[Items from a data source]
* * *

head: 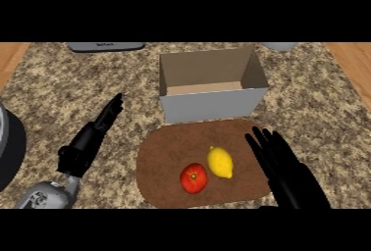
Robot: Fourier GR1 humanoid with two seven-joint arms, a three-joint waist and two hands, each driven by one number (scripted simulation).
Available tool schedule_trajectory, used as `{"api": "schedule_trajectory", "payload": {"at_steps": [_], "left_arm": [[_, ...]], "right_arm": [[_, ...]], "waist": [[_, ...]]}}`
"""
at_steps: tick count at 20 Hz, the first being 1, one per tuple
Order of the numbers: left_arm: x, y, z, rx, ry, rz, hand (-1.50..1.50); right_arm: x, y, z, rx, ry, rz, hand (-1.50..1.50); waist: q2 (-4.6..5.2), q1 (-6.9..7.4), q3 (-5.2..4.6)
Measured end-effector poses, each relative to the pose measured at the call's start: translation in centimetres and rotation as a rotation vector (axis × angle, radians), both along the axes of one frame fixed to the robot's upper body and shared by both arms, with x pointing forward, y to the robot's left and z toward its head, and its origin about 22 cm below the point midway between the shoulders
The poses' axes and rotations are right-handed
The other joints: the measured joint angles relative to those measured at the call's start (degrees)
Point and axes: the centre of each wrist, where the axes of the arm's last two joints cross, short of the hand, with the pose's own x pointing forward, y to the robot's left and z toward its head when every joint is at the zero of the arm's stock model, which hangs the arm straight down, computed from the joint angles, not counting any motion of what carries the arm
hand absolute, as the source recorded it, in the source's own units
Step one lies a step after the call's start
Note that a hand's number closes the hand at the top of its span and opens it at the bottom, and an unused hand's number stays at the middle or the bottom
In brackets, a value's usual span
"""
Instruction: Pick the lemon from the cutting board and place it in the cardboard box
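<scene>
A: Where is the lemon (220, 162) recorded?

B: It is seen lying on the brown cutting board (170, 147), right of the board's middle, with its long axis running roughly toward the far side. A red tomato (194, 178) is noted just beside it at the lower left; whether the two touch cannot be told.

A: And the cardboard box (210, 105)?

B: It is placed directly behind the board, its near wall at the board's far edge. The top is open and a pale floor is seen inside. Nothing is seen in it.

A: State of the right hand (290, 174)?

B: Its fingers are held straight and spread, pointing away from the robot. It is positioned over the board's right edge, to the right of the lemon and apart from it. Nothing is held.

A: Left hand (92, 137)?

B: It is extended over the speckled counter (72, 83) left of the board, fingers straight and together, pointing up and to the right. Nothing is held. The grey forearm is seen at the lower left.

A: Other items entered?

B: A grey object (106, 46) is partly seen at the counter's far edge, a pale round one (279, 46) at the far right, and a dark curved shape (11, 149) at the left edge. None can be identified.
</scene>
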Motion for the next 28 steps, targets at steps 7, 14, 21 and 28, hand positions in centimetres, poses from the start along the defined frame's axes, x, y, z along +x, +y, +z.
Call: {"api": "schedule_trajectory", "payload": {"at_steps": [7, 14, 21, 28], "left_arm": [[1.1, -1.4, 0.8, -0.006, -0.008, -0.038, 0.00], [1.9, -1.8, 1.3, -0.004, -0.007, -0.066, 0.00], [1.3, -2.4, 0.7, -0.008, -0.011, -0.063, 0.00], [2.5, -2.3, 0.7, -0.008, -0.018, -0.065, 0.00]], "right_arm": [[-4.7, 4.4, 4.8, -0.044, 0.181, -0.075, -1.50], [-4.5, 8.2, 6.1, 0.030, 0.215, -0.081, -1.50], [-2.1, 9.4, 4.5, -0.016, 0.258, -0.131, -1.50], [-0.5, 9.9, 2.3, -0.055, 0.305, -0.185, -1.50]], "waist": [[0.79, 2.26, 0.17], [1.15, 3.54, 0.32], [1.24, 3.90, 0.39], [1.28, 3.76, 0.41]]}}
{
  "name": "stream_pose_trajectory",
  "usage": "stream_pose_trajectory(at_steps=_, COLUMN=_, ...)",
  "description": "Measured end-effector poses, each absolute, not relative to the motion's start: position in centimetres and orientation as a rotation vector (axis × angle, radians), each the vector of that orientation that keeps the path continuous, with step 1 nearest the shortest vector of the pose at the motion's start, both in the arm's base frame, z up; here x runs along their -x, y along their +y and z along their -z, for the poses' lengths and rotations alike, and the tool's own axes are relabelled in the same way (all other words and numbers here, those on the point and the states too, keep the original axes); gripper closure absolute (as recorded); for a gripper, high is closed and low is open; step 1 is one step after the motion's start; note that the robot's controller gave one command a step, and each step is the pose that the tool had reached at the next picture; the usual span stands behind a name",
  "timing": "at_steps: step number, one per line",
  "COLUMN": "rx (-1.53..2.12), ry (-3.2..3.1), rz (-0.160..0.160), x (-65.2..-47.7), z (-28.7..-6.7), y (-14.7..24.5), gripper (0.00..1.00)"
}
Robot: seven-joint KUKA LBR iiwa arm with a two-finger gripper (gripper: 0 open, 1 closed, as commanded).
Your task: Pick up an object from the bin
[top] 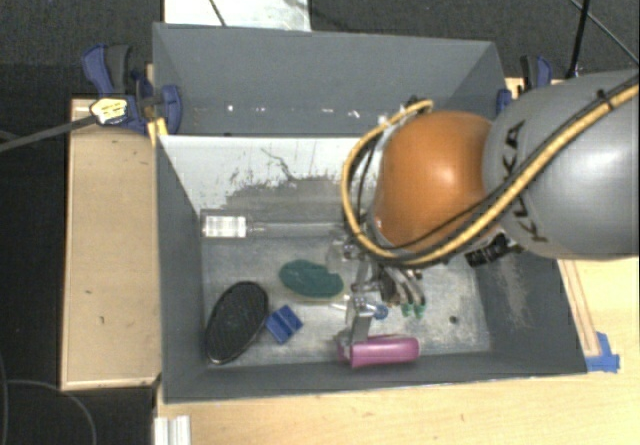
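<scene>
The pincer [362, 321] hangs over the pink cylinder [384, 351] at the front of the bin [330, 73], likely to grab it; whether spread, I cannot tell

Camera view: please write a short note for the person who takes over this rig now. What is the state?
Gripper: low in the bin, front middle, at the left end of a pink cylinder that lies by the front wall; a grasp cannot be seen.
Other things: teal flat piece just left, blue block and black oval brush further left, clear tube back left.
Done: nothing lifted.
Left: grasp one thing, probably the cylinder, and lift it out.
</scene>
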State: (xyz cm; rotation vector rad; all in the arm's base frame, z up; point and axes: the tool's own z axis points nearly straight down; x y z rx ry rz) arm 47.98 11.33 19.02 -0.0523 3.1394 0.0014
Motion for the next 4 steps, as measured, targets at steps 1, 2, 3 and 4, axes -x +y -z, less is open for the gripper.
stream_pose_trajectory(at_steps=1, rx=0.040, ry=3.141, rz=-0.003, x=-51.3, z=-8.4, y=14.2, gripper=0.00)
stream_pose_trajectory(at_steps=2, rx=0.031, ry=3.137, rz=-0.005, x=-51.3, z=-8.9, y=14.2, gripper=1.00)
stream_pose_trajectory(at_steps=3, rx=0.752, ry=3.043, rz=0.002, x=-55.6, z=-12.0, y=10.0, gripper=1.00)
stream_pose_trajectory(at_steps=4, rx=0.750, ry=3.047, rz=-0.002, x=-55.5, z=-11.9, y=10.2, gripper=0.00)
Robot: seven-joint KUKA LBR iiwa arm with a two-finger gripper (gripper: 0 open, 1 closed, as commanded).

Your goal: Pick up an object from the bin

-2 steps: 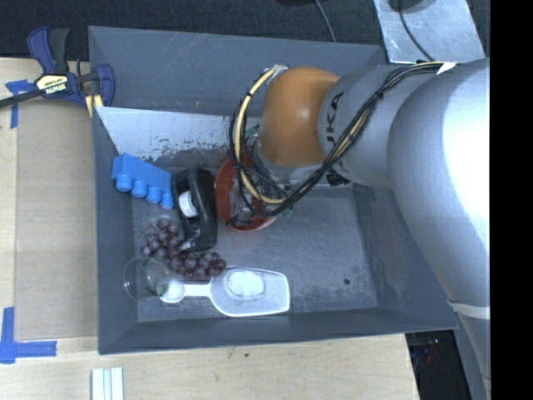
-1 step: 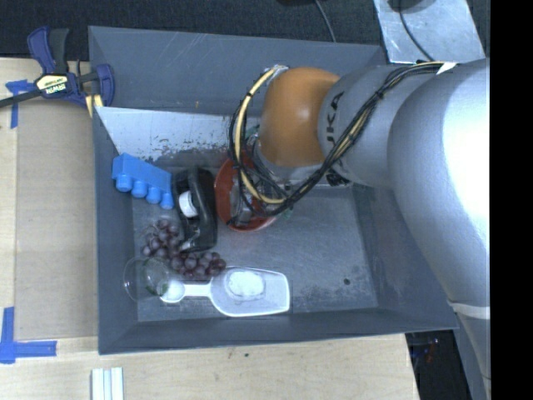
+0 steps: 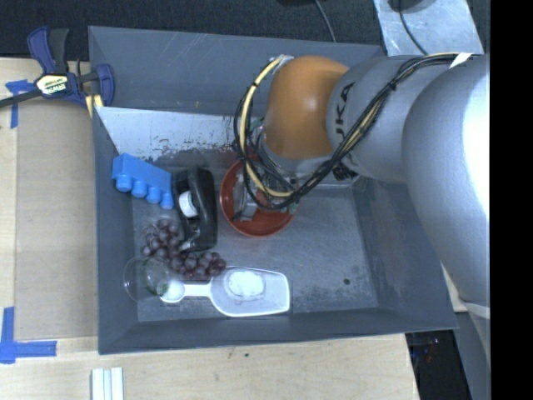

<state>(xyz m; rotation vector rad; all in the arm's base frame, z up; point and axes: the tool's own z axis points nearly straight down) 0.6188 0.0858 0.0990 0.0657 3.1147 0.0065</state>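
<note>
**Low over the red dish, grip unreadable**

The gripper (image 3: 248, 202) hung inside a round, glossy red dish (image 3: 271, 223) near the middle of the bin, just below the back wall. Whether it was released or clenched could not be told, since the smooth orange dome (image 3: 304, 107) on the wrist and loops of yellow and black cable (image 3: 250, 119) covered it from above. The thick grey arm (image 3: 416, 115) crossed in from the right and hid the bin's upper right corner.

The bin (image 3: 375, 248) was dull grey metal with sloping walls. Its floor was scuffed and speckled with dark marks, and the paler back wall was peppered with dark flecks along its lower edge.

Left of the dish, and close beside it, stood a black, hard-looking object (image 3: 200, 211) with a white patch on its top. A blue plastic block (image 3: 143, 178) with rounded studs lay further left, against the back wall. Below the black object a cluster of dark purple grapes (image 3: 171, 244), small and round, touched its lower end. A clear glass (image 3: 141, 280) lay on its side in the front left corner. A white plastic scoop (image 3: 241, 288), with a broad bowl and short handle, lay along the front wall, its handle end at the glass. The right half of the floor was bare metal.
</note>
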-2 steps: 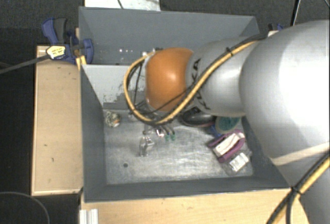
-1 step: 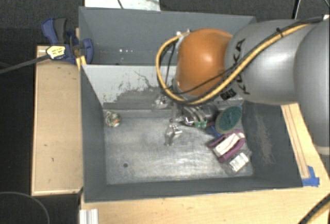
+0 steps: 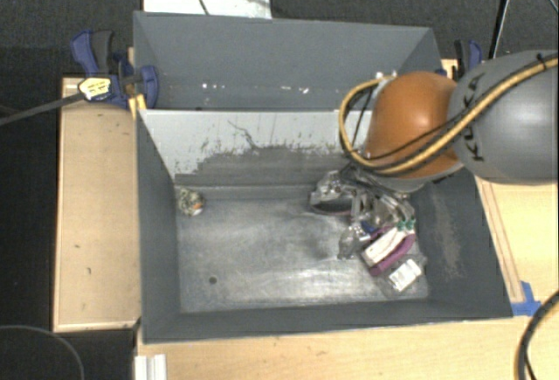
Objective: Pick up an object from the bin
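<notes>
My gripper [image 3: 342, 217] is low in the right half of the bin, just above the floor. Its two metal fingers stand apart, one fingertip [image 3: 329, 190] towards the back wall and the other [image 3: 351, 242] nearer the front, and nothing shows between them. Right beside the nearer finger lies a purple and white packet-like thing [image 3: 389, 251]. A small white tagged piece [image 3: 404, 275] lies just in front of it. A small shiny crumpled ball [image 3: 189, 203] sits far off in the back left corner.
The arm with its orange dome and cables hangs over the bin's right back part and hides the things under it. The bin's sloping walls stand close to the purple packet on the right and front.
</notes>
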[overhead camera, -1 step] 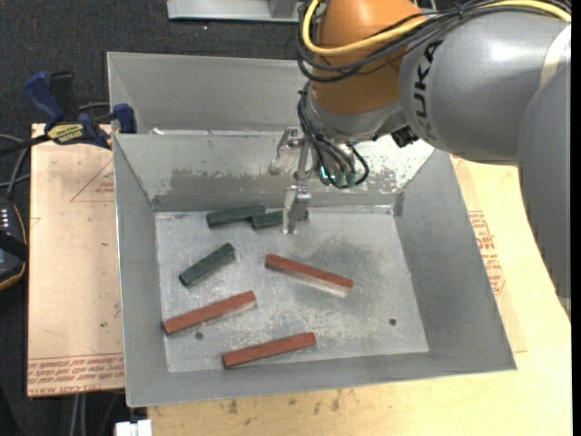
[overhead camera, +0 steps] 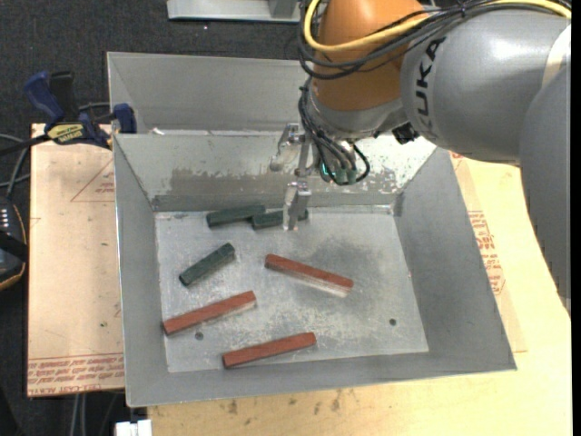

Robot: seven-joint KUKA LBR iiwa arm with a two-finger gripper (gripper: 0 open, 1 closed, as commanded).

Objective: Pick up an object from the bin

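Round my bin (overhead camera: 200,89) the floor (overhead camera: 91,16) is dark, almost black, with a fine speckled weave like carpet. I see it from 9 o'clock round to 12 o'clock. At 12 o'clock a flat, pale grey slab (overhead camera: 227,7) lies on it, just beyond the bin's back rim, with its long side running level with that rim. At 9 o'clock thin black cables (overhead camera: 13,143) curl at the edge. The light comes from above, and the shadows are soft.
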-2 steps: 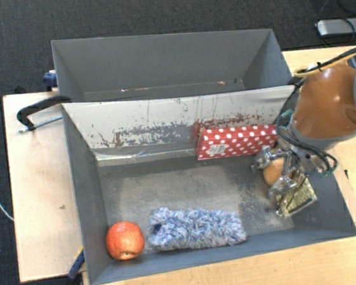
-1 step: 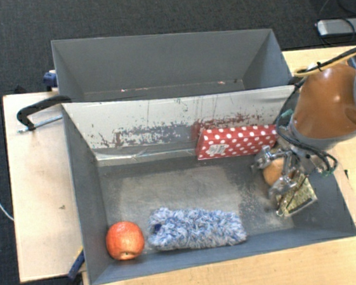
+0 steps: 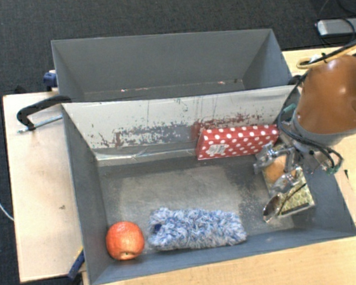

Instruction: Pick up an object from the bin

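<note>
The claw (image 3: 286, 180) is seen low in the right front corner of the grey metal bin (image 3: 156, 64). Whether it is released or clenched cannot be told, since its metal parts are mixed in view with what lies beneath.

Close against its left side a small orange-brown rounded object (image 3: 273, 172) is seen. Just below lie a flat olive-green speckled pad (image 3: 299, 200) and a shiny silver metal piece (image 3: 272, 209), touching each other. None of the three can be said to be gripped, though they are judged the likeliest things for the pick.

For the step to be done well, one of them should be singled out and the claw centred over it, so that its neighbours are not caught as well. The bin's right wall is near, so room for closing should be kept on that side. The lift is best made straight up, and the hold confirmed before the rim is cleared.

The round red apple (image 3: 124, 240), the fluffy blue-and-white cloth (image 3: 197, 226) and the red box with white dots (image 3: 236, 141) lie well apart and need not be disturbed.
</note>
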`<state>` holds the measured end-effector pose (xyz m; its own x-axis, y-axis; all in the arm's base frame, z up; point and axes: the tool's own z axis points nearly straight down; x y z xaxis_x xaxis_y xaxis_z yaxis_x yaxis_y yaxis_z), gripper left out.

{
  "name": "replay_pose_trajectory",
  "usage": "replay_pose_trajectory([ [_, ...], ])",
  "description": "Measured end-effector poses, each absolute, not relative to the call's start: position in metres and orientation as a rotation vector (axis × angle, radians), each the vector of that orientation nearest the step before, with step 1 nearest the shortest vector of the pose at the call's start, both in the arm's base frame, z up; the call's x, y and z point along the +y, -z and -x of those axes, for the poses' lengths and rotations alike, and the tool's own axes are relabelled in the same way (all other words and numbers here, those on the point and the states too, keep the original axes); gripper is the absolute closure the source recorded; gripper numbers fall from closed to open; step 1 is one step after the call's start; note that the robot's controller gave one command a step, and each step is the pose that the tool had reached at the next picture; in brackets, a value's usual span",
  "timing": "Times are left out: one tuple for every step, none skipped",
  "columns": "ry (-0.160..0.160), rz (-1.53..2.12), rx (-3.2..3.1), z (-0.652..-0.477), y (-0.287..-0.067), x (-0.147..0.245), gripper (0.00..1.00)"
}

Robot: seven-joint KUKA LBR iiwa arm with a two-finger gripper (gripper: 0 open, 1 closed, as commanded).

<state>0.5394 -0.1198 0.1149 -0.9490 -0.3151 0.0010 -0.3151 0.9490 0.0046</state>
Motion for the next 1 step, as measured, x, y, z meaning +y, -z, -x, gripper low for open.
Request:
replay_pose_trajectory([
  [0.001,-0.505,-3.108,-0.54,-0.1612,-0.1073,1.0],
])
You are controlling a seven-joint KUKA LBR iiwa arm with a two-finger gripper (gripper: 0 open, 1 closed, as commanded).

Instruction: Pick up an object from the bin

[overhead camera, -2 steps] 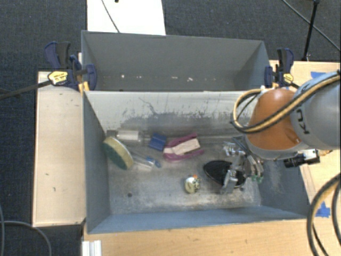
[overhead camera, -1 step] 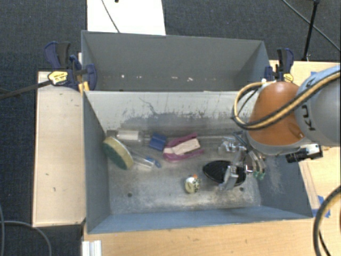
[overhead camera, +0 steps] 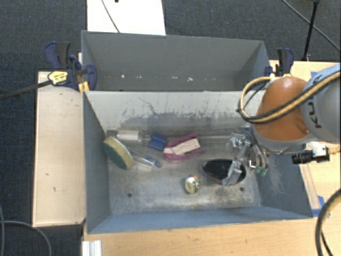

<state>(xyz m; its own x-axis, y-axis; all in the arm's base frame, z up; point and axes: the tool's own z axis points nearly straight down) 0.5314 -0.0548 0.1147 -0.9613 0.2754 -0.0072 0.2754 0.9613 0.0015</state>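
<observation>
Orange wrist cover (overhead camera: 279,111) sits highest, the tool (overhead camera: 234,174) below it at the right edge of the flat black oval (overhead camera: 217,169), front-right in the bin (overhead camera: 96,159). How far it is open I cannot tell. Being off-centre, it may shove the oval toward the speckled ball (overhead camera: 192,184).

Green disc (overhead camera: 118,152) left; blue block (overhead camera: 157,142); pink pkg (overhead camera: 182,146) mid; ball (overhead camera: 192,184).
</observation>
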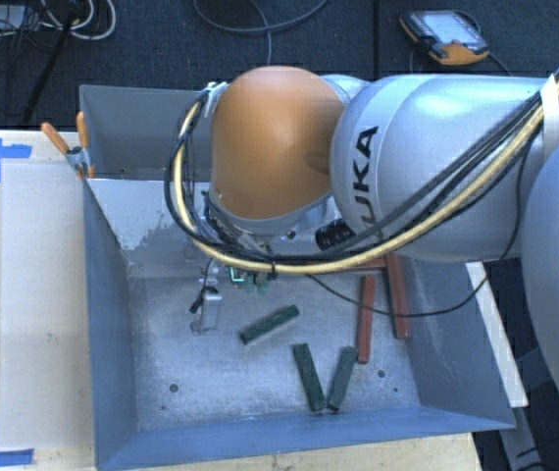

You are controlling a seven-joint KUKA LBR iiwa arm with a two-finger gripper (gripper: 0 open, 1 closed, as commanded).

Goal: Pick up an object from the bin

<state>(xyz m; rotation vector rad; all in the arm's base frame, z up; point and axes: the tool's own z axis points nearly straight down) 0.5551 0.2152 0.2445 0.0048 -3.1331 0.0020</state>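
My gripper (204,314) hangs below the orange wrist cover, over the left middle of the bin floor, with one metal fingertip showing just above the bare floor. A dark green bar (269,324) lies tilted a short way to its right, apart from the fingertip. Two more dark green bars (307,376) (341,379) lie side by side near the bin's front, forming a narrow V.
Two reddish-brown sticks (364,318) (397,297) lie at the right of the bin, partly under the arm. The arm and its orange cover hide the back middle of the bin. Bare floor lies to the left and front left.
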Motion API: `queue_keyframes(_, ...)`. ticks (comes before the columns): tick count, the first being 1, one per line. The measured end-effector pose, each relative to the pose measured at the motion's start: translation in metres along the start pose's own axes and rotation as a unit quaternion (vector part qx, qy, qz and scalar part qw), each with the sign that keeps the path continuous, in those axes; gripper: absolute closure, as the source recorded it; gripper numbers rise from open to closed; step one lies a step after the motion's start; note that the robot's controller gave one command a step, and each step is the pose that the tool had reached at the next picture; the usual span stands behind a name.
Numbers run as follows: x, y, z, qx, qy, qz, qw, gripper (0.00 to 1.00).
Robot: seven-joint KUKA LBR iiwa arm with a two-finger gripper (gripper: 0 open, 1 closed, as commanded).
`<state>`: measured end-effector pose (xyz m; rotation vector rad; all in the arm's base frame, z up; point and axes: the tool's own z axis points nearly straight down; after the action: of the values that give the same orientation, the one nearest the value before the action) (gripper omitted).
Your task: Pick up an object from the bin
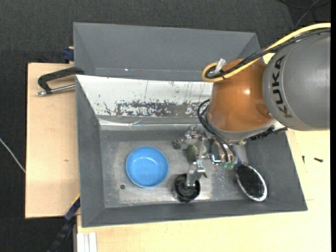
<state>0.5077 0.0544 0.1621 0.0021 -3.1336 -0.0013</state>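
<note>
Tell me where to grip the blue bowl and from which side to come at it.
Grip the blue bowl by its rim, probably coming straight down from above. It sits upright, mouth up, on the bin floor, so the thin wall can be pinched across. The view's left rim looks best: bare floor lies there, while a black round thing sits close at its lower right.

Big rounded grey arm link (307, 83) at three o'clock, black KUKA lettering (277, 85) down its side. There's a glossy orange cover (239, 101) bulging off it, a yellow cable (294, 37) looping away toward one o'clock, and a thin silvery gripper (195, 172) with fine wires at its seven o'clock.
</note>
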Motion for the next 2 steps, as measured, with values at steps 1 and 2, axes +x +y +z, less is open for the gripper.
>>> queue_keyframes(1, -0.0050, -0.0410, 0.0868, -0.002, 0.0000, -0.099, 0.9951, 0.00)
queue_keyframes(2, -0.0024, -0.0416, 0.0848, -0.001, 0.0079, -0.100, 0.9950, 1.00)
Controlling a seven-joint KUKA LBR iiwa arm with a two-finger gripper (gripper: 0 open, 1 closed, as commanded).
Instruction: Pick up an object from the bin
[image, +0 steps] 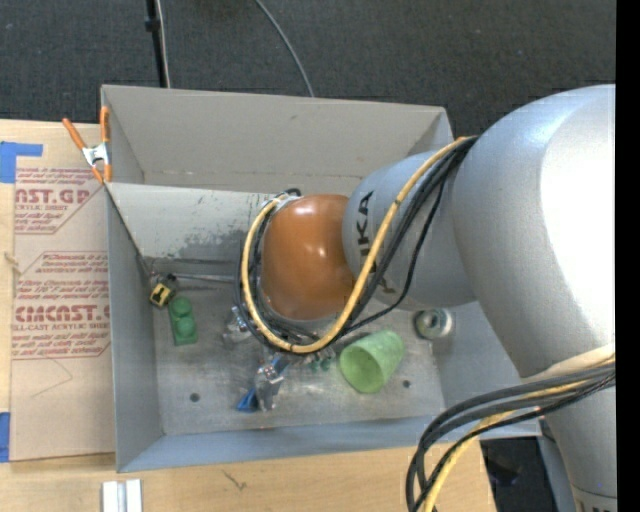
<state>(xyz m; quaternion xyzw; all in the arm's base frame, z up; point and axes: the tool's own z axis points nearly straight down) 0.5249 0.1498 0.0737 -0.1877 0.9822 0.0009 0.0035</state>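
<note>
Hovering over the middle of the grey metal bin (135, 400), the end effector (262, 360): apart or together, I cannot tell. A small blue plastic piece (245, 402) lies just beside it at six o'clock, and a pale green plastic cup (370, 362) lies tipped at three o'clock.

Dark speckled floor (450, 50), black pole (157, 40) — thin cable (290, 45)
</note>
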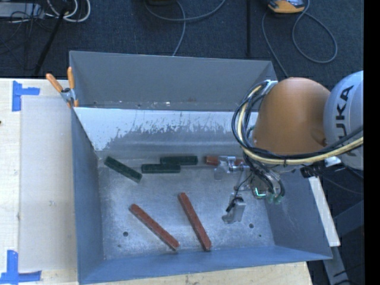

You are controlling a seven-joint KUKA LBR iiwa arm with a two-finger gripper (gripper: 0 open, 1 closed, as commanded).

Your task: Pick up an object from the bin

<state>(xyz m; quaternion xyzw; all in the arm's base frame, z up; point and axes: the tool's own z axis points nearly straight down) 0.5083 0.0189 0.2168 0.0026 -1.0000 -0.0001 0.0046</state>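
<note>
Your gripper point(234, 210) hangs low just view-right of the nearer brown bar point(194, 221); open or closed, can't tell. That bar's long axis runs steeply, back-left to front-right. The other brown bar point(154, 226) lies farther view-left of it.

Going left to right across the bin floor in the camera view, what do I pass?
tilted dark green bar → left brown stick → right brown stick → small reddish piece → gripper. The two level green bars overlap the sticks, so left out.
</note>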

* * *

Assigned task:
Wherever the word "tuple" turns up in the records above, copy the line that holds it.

Reply:
at_steps: tick count at 20 Hz, the first being 1, one per tuple
  "timing": "Times are left out: one tuple for every step, none skipped",

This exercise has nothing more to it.